▶ _Exercise_:
Your answer should consist of the lines in the data below that contain "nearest".

▶ _The data_:
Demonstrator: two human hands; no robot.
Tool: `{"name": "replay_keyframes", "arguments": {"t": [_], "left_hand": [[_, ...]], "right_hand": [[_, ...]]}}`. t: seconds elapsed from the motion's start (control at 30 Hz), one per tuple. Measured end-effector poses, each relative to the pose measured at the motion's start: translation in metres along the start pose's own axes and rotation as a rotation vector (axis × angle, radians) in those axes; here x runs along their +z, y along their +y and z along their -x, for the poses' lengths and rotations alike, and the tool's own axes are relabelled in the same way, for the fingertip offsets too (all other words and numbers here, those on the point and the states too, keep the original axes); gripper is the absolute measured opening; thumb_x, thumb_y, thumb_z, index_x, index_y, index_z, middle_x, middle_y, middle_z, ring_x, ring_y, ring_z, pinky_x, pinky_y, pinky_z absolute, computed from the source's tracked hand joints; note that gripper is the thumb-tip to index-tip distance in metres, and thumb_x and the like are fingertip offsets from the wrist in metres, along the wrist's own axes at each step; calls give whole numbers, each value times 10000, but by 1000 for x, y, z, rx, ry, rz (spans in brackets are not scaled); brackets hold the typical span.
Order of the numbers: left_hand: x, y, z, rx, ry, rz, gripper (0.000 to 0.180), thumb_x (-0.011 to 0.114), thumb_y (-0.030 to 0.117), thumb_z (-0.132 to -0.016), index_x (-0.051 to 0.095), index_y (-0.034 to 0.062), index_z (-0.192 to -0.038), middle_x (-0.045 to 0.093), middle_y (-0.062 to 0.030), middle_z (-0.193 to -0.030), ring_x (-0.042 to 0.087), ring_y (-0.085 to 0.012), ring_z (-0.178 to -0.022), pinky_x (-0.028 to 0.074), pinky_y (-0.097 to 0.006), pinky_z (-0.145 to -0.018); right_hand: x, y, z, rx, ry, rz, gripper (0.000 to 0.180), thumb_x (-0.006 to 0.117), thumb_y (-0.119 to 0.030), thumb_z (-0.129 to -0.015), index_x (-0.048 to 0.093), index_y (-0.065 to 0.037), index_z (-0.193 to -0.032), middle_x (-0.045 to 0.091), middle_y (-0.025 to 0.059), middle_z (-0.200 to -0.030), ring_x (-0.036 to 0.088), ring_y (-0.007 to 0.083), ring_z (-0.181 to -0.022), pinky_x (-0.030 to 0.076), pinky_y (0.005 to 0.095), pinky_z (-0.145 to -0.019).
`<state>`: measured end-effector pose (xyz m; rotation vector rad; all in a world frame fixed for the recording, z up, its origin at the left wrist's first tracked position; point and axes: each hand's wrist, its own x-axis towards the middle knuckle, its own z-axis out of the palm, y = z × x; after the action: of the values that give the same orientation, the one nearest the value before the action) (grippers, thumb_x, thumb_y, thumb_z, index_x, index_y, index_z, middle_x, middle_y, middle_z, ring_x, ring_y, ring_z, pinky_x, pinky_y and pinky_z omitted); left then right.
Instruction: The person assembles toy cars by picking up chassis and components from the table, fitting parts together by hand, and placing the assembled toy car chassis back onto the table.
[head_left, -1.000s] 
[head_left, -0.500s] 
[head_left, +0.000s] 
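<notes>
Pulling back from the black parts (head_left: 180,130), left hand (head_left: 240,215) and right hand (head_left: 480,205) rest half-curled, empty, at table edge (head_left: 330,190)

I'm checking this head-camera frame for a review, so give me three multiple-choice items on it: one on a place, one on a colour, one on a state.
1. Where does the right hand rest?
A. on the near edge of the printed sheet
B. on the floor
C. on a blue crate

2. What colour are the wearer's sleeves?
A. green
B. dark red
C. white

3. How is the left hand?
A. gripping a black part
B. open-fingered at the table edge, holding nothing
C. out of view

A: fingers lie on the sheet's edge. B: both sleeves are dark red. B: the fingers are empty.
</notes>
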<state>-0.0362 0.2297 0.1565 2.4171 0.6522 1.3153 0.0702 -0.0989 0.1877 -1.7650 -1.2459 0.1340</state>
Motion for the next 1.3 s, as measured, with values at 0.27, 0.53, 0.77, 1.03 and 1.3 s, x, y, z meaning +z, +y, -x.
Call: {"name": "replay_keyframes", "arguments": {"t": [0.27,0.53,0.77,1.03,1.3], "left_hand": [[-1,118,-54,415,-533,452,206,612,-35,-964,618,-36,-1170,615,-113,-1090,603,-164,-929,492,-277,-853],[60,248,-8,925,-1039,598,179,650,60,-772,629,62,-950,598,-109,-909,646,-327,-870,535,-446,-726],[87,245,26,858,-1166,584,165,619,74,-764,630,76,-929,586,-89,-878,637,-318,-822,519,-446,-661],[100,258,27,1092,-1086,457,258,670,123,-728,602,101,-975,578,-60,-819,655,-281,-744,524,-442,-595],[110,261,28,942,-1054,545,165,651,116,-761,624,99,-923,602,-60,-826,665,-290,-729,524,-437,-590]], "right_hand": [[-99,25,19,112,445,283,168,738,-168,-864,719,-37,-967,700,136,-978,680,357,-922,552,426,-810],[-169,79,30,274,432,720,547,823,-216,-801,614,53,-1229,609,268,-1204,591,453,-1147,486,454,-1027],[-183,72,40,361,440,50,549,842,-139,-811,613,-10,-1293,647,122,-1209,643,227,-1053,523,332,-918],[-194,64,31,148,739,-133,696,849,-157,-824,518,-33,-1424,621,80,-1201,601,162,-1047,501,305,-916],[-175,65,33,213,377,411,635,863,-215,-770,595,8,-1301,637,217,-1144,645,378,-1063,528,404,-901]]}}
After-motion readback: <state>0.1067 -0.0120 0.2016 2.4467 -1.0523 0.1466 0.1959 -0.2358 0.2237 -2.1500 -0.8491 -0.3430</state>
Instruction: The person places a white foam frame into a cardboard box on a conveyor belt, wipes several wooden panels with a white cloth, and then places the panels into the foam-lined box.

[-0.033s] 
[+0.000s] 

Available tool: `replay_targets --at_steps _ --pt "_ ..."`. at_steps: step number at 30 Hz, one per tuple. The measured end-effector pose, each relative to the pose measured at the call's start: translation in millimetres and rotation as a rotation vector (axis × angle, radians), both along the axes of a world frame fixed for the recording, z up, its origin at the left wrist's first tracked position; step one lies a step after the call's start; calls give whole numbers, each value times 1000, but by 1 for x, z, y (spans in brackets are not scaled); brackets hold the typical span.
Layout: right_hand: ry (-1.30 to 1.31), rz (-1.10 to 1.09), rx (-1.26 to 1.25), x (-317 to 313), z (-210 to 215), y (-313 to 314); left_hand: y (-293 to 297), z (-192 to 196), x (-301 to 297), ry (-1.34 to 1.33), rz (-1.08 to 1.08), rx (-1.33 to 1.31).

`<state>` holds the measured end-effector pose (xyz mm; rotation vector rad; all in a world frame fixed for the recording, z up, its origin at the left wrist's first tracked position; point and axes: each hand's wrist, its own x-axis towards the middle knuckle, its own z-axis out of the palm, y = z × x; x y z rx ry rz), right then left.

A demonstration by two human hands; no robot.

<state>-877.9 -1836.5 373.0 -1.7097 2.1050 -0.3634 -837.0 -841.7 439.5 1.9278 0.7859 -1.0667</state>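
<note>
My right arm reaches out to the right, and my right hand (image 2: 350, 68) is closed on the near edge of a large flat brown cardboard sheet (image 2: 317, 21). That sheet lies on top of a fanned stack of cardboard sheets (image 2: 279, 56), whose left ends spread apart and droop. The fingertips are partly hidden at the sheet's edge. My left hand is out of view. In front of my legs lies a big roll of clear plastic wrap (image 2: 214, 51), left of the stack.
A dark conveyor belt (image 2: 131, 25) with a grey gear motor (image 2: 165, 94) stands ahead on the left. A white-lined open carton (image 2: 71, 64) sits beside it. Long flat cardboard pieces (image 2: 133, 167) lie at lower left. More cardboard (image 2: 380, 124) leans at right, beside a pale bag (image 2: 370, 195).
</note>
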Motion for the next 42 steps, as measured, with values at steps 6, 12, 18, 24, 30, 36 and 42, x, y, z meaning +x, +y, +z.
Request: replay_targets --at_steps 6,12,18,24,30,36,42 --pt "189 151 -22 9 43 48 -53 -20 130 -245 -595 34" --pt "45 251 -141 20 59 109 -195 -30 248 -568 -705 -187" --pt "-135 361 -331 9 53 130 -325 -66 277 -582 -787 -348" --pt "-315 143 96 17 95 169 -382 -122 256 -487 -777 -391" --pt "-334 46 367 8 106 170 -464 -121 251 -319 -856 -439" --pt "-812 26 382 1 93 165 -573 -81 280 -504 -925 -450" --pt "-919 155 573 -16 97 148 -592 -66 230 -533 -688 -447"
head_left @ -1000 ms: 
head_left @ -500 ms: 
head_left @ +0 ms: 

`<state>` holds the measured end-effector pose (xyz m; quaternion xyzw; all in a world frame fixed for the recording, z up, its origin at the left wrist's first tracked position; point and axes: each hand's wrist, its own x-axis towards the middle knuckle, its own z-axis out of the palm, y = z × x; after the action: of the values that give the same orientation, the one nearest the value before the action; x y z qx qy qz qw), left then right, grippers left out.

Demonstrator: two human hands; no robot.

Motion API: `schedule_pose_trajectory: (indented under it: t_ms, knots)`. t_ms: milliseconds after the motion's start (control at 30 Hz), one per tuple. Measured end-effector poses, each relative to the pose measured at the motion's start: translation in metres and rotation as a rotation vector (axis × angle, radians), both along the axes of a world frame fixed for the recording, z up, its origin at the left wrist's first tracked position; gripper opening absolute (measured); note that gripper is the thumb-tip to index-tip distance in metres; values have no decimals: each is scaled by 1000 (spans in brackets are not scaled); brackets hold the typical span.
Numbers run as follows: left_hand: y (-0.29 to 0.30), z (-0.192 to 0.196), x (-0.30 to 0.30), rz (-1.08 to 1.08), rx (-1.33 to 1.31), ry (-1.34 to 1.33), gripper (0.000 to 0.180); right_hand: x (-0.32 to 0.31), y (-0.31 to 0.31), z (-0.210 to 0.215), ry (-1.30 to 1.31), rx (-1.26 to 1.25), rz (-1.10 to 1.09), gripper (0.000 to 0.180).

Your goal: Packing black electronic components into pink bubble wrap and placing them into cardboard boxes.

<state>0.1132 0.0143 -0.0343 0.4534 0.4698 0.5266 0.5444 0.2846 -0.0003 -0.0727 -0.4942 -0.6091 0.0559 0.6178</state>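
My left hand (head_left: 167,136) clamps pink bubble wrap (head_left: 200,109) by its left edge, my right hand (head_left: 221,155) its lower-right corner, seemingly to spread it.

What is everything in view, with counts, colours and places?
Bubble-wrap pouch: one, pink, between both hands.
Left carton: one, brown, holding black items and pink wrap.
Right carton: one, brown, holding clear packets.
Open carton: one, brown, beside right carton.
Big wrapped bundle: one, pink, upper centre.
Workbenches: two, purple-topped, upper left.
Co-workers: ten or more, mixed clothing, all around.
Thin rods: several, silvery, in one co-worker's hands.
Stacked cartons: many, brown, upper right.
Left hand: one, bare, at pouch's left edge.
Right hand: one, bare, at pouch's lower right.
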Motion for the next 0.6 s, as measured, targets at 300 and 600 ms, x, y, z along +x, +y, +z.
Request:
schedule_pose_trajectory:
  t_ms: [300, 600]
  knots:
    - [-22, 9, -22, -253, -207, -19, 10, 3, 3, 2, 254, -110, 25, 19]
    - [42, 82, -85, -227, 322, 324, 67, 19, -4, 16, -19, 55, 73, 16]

▶ _Problem solution_:
`<state>`: measured end-effector pose (xyz m; rotation vector rad; all in a world frame fixed for the recording, z up, its origin at the left wrist's first tracked position; point and axes: each hand's wrist, its own x-axis towards the middle knuckle, its own z-axis out of the palm, y = z × x; after the action: of the values that give the same orientation, the one nearest the value before the action) (grippers, thumb_x, thumb_y, thumb_z, index_x, index_y, index_z, middle_x, middle_y, middle_z, ring_x, ring_y, ring_z, pinky_x, pinky_y and pinky_z omitted); left then right.
`<state>` holds the measured end-effector pose (xyz m; quaternion xyzw; all in a world frame fixed for the recording, z up, its origin at the left wrist's first tracked position; point and axes: each hand's wrist, its own x-axis towards the middle knuckle, its own z-axis out of the palm, y = z × x; after the action: of the values that give the same orientation, the one nearest the value before the action; x y z qx qy qz qw), left then right, grippers left out.

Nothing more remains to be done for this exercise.